In 1985 he turned to the study of strong-field ionization of atoms. His early work on above threshold ionization of atoms established the role of ponderomotive forces in laser-electron interactions through studies of electron surfing in ultrafast laser pulses as well as the high-intensity Kapitsa–Dirac effect. He also discovered and explained the mechanism of bond softening in strong-field molecular dissociation.
His pioneering development of broadband coherent THz radiation (so-called "half-cycle pulses") helped to advance the field of ultrafast THz spectroscopy. He has subsequently used ultrafast lasers to study problems in quantum sculpting, quantum information, and coherent control of atomic and molecular dynamics.

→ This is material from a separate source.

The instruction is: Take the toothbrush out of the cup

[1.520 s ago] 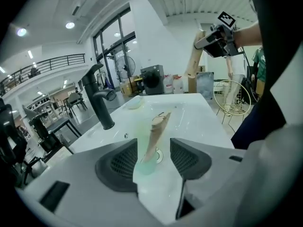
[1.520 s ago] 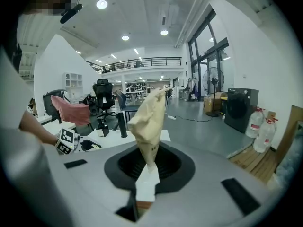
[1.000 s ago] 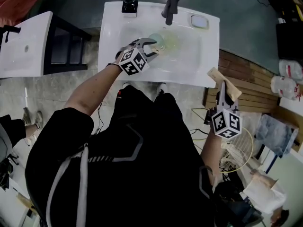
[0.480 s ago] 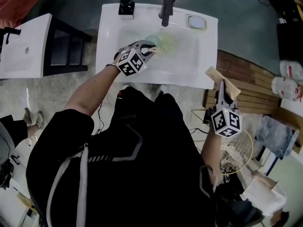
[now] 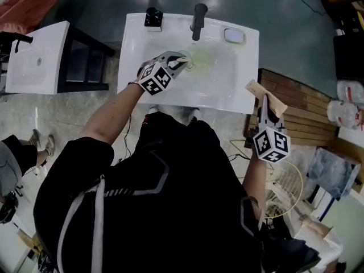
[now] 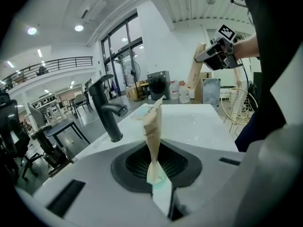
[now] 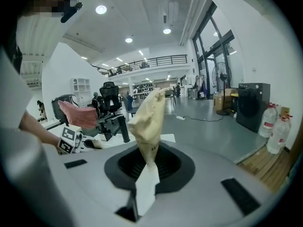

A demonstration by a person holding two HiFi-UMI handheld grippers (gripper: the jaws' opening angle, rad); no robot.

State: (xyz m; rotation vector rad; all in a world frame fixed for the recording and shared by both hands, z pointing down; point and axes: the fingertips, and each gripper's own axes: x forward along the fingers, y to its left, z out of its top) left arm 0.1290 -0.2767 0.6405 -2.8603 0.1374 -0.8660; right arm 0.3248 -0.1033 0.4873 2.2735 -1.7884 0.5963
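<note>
A translucent green cup (image 5: 197, 58) stands in the white sink basin (image 5: 227, 78), just in front of the black tap (image 5: 198, 16). My left gripper (image 5: 183, 61) is at the cup's rim. Its jaws are closing, and the pads pinch a toothbrush in tan paper wrap (image 6: 154, 126) with a mint-green lower end, which stands upright from the left gripper (image 6: 161, 195). My right gripper (image 5: 265, 106) hangs off the sink's right corner, shut on a beige paper-wrapped packet (image 7: 147, 122); the left gripper view also shows that packet (image 6: 194, 74).
A small black object (image 5: 152, 17) and a white dish (image 5: 233, 36) sit on the sink's back ledge. A second white sink unit (image 5: 34, 61) stands at the left. Wooden pallets (image 5: 301, 112) and a wire basket (image 5: 284, 186) lie at the right.
The left jaws have closed on the wrapped toothbrush at the cup and lifted it slightly. The right gripper still holds its packet beside the sink.
</note>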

Bucksbaum helped to establish the new field of ultrafast x-ray science in early work at the Advanced Photon Source at Argonne National Laboratory
and most recently strong-field coherent x-ray-atom physics at x-ray free-electron lasers.

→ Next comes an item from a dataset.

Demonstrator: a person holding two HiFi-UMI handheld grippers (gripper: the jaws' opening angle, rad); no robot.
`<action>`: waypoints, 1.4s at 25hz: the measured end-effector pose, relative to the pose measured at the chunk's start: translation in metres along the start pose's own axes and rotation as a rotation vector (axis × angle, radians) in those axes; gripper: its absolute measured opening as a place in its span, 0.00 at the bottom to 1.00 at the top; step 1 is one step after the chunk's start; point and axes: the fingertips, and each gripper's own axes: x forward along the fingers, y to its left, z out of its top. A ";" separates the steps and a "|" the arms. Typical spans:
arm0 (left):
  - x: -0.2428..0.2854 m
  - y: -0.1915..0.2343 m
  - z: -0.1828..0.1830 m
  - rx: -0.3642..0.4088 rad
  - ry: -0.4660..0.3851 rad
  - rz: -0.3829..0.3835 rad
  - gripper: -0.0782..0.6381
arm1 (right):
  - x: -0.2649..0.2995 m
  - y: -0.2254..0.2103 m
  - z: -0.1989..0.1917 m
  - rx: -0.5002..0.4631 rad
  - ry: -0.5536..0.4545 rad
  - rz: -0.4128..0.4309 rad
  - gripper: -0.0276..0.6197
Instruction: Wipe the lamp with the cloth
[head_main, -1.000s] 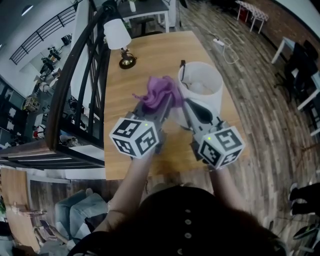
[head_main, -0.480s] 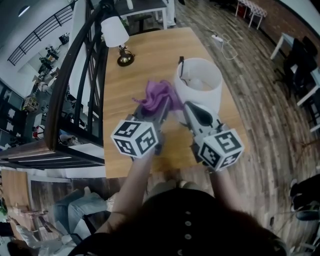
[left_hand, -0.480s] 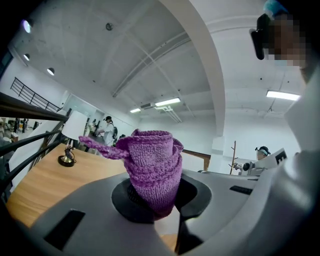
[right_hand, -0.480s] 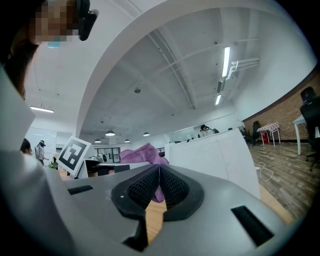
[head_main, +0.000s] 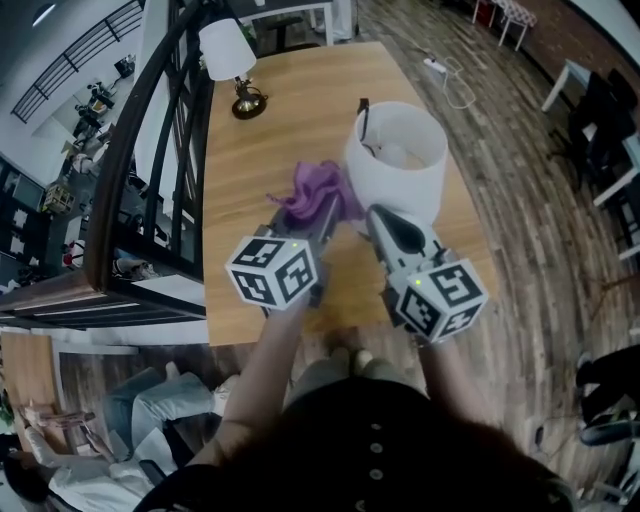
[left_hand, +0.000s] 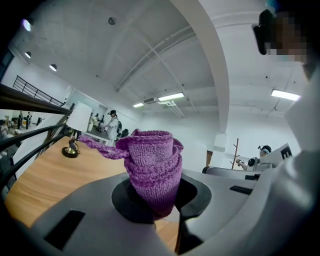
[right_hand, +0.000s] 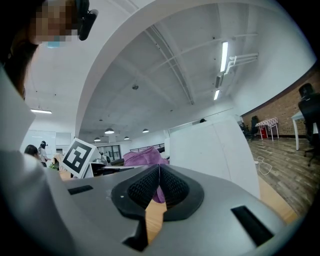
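Note:
A purple cloth (head_main: 318, 190) hangs bunched from my left gripper (head_main: 326, 214), whose jaws are shut on it; in the left gripper view the cloth (left_hand: 152, 167) rises out of the left gripper (left_hand: 156, 202). A large white lampshade (head_main: 395, 165) stands just right of the cloth. My right gripper (head_main: 374, 212) is shut and holds nothing, its tip close to the shade's near side. The right gripper view shows the right gripper (right_hand: 159, 184) with its pads pressed together, the shade's wall (right_hand: 210, 150) ahead and the cloth (right_hand: 142, 157) to the left.
A small table lamp (head_main: 228, 50) with a white shade and brass base (head_main: 246, 104) stands at the far left of the wooden table (head_main: 290, 110). A black railing (head_main: 150, 160) runs along the table's left edge. A white cable (head_main: 450, 90) lies on the floor to the right.
The head view has drifted, so the table and both lamps sit a little higher in the frame. Both grippers keep their places and the cloth stays gripped.

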 end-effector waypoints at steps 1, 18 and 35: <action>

=== Professional service ===
Bucksbaum served terms on the American Physical Society Executive Board, the Optical Society Board of Directors, and the National Academy of Sciences Board on Physics and Astronomy, as well as its Committee on AMO Science (CAMOS). He chaired its Decal Study in AMO Science, AMO 2010. He has been a member of advisory committees for the Department of Energy Division on Basic Energy Science (BESAC), NIST (Committee for Physics), The National Science Foundation, and Science Advisory Committees for the Advanced Light Source at Berkeley National Lab, the Advanced Photon Source at Argonne National Lab, and the Linac Coherent Light Source at SLAC National Accelerator Lab. As of 2013 he was Chair of the Board on Physics and Astronomy of the National Academy.

He has served on the Editorial Board of Physical Review Letters, and was the founding editor of the American Institute of Physics Virtual Journal of Ultrafast Science.
At Stanford and SLAC, he has served as Chair of the Photon Science faculty and Director of the Chemical Science Division.

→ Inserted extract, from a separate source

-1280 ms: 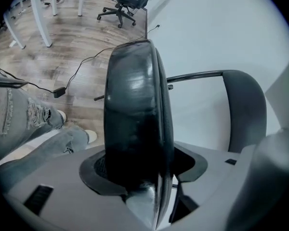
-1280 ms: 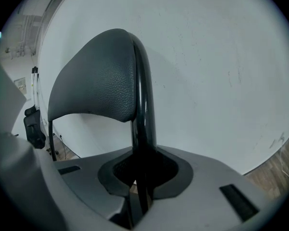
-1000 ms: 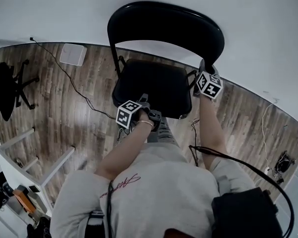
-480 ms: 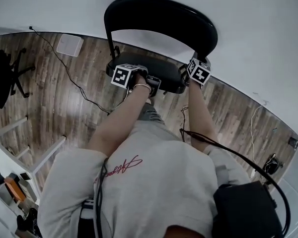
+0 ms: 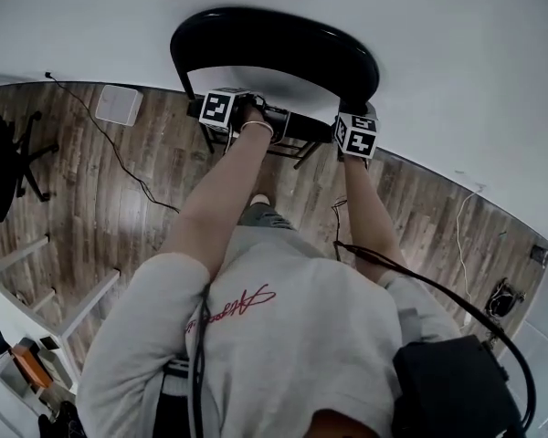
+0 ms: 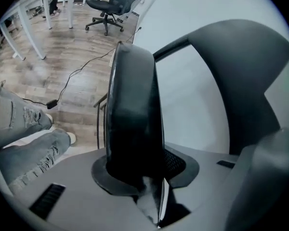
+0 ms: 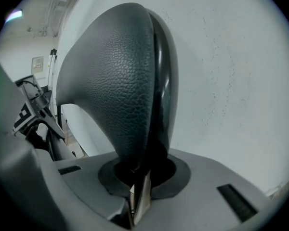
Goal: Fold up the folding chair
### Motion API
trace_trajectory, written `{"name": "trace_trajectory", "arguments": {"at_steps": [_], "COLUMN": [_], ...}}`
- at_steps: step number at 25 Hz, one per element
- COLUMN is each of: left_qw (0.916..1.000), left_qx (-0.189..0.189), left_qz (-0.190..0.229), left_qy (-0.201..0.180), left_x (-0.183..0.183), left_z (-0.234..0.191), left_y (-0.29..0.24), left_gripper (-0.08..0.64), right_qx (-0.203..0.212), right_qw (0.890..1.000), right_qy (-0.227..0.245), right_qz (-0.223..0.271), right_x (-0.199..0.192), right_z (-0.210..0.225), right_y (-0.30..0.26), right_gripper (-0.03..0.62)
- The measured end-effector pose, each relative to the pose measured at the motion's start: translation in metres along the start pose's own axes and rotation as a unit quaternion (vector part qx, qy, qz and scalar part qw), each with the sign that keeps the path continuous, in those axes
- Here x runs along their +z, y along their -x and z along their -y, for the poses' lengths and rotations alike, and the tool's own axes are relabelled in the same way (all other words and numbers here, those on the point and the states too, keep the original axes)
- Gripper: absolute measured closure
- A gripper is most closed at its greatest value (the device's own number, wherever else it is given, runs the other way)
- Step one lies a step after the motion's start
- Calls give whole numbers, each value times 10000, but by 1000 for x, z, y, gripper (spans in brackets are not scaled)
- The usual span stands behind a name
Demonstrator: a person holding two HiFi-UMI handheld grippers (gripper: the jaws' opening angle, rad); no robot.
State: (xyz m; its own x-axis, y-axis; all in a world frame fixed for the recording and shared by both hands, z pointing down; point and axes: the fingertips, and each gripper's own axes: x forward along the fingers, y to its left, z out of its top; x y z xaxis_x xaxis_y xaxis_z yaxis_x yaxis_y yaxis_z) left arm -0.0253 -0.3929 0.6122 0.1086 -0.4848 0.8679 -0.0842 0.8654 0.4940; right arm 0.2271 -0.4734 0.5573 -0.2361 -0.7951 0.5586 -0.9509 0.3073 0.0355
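The black folding chair stands against the white wall, its curved backrest (image 5: 274, 44) at the top of the head view. Its seat (image 5: 297, 128) is tipped up and shows edge-on just under the backrest. My left gripper (image 5: 256, 117) holds the seat's front edge (image 6: 132, 129); its jaws have just been closing and the seat is between them. The backrest (image 6: 241, 71) arches behind it in the left gripper view. My right gripper (image 5: 356, 109) is shut on the backrest's right end (image 7: 135, 90), whose padded edge fills the jaws (image 7: 139, 177).
Wooden floor with a black cable (image 5: 119, 144) and a white box (image 5: 114, 105) lies left of the chair. An office chair (image 5: 5, 158) and white table legs (image 5: 36, 254) stand further left. The person's legs (image 6: 24, 138) are close to the chair's front.
The seat has swung up from flat to edge-on beneath the backrest. My left gripper has gone up and away with it. My right gripper has risen a little on the backrest.
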Motion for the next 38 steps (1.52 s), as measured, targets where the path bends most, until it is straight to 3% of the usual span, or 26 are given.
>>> {"name": "trace_trajectory", "arguments": {"at_steps": [7,15,21,27,29,33,38], "left_qw": [9984,9968,9968,9919,9860,9675,9566], "left_qx": [415,733,748,274,60,-539,-1147], "left_qz": [347,285,229,-484,-700,-999,-1591], "left_qy": [-184,-147,-193,-1138,-1515,-2260,-2157], "left_x": [-1,3,1,1,0,0,6], "left_z": [29,38,39,40,40,51,48], "left_y": [-27,-37,-37,-27,-24,-17,-2], "left_gripper": [411,411,410,366,342,254,229], "right_qx": [94,233,253,219,142,105,-29], "right_qw": [9999,9996,9995,9996,9993,9990,9990], "right_qy": [56,142,144,-30,-193,-306,-193], "right_qz": [-73,-86,-107,152,278,300,408], "right_x": [4,6,6,10,7,-4,-9], "right_z": [8,4,6,0,5,18,17], "right_y": [-9,-12,-12,-4,0,9,39], "right_gripper": [557,557,557,537,398,380,376]}}
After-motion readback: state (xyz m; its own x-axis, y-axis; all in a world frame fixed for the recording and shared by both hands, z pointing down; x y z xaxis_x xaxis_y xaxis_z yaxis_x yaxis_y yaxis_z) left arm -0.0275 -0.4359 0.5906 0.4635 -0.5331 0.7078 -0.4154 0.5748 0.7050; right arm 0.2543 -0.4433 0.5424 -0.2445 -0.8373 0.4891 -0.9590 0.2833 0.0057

== Selected published works ==

- Bucksbaum, P. (1987). "Scattering of electrons by intense coherent light"
- Weinacht, T. (1999). "Controlling the shape of a quantum wavefunction"
- Bucksbaum, P. (1990). "Softening of the H2+ molecular bond in intense laser fields"
- Information storage and retrieval through quantum phase, Ahn J., T. Weinacht & P. Bucksbaum, 2000. Science, 287, 463–465.
- Cavalieri, A. (2005). "Clocking femtosecond x rays"
- Freeman, R. (1987). "Above-threshold ionization with subpicosecond laser pulses"
- Jones, R. (1993). "abstract Ionization or Rydberg atoms by subpicosecond half-cycle electromagnetic pulses"
- Reis, D. (2001). "Probing impulsive strain propagation with x-ray pulses"
- Schumacher, D. (1994). "Phase dependence of intense field ionization – a study using 2 colors"
- Weinacht, T. (1998). "Measurement of the amplitude and phase of a sculpted Rydberg wave packet"

== Bibliography ==
- Schouten, Katherine. At Home in the Heartland: A Bucksbaum Family Album. Chicago: History Works, 2007. Print.
- The Class of '75: Reflections on the Last Quarter of the 20th Century by Harvard Graduates. New York: New, 2003. Print.
- Philip Bucksbaum. The American Institute of Physics. AIP History Center Array of Contemporary Physicists, n.d. Web. 19 May 2013.